Da mesma opinião partilha António Costa. Na conferência de imprensa após a reunião do Conselho Europeu, afirmou: “Aqui não há sequer espaço para discutir se é culpa deste ou se é culpa daquele. É mesmo um problema comum que estamos a enfrentar e esta é mesmo uma oportunidade histórica da União Europeia de se afirmar. É isto que se espera que a União Europeia faça se um dos nossos países for invadido por uma potência estrangeira. É que nos unamos todos numa frente comum. Agora fomos todos invadidos por um vírus. O inimigo entrou em todos os países. E temos que reagir em comum a essa batalha”.
A irritação de António Costa terá sido motivada por declarações do ministro das Finanças holandês, Wopke Hoekstra, que na segunda-feira passada sugeriu, numa vídeochamada com outros ministros europeus, que a Comissão Europeia devia realizar um relatório que apurasse que países têm e que países não têm “amortecedores financeiros” para colocar em marcha quando necessário, explica o Politico, e que o relatório devia incluir um capítulo de “lições a tirar para o futuro” para os países que os não tenham. Para países como Espanha, Itália e Portugal, o discurso trouxe ecos da última crise financeira.
“O discurso é repugnante no quadro da União Europeia. A expressão é mesmo esta: repugnante.
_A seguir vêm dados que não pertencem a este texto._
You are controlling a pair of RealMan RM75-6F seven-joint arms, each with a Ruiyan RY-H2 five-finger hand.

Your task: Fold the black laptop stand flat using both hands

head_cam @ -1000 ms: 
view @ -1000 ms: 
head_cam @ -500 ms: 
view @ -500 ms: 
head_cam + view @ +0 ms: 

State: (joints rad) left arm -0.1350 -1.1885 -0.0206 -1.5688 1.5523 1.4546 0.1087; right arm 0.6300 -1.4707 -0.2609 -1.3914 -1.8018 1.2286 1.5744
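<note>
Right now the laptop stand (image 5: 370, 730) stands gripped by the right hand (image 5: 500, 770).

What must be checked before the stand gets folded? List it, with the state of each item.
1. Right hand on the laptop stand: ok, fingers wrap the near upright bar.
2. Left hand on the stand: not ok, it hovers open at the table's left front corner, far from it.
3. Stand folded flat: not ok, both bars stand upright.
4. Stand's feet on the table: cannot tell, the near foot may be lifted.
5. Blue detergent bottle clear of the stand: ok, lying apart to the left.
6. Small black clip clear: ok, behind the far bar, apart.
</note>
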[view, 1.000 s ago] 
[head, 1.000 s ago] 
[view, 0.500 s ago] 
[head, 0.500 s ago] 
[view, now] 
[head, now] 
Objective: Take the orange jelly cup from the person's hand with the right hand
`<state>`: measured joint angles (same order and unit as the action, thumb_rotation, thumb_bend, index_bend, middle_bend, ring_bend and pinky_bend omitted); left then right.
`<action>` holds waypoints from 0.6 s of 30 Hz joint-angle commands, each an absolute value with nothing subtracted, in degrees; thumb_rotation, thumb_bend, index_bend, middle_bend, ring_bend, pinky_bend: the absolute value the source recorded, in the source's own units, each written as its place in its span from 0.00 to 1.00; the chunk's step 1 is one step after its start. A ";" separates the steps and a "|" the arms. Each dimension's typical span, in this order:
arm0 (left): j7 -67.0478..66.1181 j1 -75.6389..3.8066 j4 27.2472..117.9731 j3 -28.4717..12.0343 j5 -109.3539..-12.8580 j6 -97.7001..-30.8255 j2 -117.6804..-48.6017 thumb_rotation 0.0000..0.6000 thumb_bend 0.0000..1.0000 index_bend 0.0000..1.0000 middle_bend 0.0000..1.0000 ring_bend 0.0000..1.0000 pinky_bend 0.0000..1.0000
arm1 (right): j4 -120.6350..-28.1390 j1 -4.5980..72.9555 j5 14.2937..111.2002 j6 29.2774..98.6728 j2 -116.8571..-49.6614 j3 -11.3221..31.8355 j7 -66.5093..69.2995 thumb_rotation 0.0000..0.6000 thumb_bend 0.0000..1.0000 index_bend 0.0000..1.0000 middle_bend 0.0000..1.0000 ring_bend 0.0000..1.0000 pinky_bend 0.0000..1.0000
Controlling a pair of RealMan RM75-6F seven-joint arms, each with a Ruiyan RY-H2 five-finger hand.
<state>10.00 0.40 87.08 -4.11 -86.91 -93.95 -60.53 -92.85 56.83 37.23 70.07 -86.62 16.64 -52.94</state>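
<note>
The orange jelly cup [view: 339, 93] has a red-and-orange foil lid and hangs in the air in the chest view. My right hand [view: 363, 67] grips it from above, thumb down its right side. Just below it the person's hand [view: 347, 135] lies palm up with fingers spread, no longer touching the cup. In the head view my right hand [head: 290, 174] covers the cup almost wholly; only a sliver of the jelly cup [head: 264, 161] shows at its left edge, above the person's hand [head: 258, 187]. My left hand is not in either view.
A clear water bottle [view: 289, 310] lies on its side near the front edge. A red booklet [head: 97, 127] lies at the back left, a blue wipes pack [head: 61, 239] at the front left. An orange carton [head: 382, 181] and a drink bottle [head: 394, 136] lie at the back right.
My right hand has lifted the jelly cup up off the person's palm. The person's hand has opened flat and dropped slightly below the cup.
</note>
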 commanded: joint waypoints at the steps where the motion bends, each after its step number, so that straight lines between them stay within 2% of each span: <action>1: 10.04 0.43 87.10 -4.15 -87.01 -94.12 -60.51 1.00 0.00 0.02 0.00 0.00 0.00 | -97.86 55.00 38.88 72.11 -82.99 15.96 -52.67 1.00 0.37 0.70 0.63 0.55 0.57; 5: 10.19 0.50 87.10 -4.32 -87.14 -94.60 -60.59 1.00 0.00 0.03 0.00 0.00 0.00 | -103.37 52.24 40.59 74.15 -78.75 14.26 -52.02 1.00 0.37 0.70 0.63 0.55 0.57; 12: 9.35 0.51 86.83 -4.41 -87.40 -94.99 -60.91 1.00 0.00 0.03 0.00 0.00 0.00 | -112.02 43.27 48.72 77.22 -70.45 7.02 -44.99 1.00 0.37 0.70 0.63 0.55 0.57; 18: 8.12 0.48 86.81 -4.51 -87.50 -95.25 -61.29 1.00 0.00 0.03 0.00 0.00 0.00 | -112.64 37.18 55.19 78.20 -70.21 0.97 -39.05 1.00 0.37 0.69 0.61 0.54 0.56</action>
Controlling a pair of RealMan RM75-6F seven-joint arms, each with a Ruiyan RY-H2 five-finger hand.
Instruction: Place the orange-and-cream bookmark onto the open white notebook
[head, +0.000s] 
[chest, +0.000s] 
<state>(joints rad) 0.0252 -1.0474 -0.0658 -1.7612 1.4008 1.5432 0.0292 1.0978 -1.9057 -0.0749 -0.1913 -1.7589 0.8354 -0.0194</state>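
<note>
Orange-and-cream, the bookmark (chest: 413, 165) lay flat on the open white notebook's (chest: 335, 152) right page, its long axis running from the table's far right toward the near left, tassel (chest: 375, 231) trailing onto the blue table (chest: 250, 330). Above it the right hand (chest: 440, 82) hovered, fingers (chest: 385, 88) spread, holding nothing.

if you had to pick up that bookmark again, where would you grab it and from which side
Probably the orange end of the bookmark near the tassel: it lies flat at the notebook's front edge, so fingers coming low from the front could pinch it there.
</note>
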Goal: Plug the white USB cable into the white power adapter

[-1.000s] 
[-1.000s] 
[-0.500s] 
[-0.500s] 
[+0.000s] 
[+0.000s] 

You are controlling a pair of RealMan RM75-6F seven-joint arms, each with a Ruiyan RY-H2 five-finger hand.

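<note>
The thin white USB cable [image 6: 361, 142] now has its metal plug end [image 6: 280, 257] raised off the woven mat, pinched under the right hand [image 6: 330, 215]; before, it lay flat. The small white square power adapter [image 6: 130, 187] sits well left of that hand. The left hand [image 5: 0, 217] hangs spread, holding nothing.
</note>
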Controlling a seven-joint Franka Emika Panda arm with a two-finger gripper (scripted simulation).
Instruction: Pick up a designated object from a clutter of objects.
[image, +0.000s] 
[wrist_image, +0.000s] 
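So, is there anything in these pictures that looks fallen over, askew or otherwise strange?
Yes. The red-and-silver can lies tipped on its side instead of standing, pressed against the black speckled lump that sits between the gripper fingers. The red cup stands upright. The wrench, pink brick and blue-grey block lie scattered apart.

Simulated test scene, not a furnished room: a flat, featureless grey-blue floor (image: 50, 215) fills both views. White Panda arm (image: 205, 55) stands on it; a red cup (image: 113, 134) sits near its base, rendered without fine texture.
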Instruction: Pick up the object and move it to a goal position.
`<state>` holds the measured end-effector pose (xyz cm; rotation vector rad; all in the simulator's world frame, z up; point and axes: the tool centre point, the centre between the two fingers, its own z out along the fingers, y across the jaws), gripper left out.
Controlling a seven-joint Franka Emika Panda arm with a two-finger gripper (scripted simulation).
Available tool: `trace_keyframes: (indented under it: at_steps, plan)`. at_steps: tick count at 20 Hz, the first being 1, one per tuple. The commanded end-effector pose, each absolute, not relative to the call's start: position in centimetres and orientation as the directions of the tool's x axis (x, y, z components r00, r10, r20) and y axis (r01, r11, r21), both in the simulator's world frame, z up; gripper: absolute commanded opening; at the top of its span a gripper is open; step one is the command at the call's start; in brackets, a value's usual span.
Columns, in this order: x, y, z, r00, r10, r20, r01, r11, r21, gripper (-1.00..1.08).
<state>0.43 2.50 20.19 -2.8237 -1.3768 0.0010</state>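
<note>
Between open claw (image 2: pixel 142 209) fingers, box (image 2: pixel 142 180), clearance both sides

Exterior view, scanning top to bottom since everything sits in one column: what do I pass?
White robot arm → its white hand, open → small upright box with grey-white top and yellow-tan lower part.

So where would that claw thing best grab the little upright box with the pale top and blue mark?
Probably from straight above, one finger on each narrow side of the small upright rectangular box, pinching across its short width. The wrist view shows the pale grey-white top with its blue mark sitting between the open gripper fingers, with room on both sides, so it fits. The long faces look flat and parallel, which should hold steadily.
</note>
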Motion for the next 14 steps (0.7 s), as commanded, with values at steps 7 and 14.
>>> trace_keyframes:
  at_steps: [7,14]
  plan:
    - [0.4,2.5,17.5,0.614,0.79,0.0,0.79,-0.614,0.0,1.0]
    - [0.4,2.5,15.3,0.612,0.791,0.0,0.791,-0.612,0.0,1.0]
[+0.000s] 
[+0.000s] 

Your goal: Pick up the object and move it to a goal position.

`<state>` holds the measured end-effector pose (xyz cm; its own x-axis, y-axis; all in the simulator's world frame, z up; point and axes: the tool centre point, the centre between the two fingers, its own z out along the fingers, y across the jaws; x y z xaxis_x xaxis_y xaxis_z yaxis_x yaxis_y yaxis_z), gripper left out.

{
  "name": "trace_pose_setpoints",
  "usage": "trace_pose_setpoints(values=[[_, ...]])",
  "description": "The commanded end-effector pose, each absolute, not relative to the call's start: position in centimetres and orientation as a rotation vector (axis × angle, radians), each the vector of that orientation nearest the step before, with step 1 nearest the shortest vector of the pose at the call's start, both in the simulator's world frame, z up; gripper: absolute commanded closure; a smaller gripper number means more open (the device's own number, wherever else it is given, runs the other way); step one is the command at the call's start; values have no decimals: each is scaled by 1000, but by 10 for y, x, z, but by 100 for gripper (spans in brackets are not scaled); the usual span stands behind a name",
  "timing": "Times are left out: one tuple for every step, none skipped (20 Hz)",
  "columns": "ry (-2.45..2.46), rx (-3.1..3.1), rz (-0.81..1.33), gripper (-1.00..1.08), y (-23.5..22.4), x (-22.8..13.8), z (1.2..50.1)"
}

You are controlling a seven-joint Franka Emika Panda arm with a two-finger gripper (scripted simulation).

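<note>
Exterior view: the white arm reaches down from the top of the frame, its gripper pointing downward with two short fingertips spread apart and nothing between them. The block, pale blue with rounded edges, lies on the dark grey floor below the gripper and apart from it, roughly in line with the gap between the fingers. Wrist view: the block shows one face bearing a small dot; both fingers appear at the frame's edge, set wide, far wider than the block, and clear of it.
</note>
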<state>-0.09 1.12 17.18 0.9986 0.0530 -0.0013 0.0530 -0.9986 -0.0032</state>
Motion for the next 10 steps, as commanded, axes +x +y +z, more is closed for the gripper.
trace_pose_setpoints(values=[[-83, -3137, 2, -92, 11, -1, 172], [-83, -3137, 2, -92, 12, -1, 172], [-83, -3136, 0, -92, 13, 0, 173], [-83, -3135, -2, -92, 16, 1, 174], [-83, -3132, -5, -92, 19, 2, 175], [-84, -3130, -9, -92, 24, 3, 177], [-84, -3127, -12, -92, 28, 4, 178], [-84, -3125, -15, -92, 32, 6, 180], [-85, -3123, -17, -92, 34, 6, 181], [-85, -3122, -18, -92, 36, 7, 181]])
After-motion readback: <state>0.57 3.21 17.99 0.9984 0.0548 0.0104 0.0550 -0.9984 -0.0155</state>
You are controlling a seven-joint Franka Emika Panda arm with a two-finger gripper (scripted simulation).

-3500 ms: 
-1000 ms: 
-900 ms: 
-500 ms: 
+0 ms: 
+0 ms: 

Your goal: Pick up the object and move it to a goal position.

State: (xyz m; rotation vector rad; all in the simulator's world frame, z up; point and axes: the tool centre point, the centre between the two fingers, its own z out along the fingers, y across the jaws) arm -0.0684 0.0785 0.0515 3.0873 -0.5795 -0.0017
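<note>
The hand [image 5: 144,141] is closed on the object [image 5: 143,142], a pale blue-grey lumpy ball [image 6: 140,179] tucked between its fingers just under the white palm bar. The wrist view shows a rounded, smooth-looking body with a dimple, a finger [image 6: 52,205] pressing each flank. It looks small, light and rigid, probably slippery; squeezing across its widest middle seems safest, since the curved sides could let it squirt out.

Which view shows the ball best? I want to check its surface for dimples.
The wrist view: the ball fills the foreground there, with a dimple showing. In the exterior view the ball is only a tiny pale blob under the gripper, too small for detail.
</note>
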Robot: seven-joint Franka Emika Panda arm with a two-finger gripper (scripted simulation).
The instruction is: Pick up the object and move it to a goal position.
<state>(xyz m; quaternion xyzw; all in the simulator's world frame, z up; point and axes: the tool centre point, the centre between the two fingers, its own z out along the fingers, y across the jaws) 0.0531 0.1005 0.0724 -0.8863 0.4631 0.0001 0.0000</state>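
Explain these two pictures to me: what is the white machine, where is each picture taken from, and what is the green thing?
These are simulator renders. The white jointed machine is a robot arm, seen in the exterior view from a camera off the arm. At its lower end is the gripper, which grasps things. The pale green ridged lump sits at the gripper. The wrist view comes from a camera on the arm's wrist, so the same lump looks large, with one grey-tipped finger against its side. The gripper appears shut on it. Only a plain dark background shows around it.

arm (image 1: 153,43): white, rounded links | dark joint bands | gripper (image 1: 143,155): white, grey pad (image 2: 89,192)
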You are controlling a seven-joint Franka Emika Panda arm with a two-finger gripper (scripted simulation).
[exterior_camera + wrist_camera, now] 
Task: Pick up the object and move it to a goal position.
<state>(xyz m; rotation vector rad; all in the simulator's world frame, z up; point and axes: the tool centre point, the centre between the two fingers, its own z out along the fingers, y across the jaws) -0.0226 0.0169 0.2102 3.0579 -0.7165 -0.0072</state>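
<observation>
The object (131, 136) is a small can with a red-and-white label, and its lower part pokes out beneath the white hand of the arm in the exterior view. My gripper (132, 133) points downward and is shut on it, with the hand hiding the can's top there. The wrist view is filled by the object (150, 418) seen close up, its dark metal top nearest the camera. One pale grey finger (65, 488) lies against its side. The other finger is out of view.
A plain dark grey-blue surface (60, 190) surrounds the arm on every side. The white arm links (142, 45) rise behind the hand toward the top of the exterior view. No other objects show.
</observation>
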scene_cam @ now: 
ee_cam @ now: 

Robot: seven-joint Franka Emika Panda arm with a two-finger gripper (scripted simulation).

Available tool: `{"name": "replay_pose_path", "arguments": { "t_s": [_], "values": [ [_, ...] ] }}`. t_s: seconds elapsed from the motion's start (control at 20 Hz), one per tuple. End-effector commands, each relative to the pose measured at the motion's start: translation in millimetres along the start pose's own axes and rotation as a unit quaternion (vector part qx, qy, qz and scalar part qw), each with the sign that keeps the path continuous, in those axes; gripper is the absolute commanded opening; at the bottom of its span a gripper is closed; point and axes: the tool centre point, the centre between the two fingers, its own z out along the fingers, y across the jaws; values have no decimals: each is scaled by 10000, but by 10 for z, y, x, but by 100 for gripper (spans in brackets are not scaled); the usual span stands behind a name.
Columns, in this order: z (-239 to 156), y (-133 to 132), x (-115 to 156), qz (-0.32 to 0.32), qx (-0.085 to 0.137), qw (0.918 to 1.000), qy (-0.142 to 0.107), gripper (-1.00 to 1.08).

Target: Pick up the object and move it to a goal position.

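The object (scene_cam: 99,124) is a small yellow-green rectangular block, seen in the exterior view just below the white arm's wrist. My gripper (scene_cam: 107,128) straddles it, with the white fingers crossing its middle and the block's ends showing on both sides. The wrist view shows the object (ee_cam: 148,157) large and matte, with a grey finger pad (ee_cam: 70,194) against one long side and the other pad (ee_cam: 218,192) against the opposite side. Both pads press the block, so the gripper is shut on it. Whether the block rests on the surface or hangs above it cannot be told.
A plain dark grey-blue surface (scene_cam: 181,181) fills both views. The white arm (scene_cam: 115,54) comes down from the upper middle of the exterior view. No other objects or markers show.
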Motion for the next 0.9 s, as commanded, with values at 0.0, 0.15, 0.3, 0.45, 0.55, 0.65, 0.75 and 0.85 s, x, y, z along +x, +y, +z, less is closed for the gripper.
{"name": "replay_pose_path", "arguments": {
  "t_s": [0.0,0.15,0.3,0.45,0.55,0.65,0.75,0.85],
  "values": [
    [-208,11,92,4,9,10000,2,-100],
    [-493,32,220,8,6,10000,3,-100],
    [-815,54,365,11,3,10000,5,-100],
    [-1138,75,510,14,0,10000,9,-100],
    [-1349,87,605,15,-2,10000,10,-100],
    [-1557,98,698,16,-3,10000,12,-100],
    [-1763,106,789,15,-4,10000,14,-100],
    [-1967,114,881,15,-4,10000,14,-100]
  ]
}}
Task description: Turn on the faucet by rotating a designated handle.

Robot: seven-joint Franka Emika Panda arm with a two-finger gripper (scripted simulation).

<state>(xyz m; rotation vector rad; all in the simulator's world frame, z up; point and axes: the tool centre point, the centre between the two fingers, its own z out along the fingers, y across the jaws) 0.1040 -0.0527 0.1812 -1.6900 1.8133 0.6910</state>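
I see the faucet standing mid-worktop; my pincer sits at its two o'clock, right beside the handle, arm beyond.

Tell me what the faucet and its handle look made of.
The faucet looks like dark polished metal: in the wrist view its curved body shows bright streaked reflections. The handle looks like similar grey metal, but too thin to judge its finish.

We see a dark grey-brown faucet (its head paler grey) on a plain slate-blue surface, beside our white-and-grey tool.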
Ninguém está disponível para voltar a ouvir ministros das finanças como aqueles que já ouvimos em 2008, 2009, 2010 e anos consecutivos”, indignou-se o primeiro-ministro português, sublinhando que a pandemia “é um problema conjunto” e relembrando que esta deveria ser uma altura de “solidariedade” e “cooperação”.
O primeiro-ministro holandês, Mark Rutte, preferiu não comentar as declarações do homólogo português, mas enfatizou a oposição da Holanda aos chamados “coronabonds“, lembrando que não são só os Países Baixos a defender que a dívida pública europeia não deve ser mutualizada.
Ficaram, assim, evidentes as tensões que nunca desapareceram realmente entre os países do Sul e do Norte desde a crise europeia de 2008: de um lado, países como a Holanda, a Alemanha e outros do norte da Europa, indisponíveis para resgatar países cujas políticas fiscais veem muitas vezes como irresponsáveis; do outro, países como Portugal ou Espanha para quem a austeridade deixou pouca margem para construir as folgas reclamadas pelos parceiros europeus.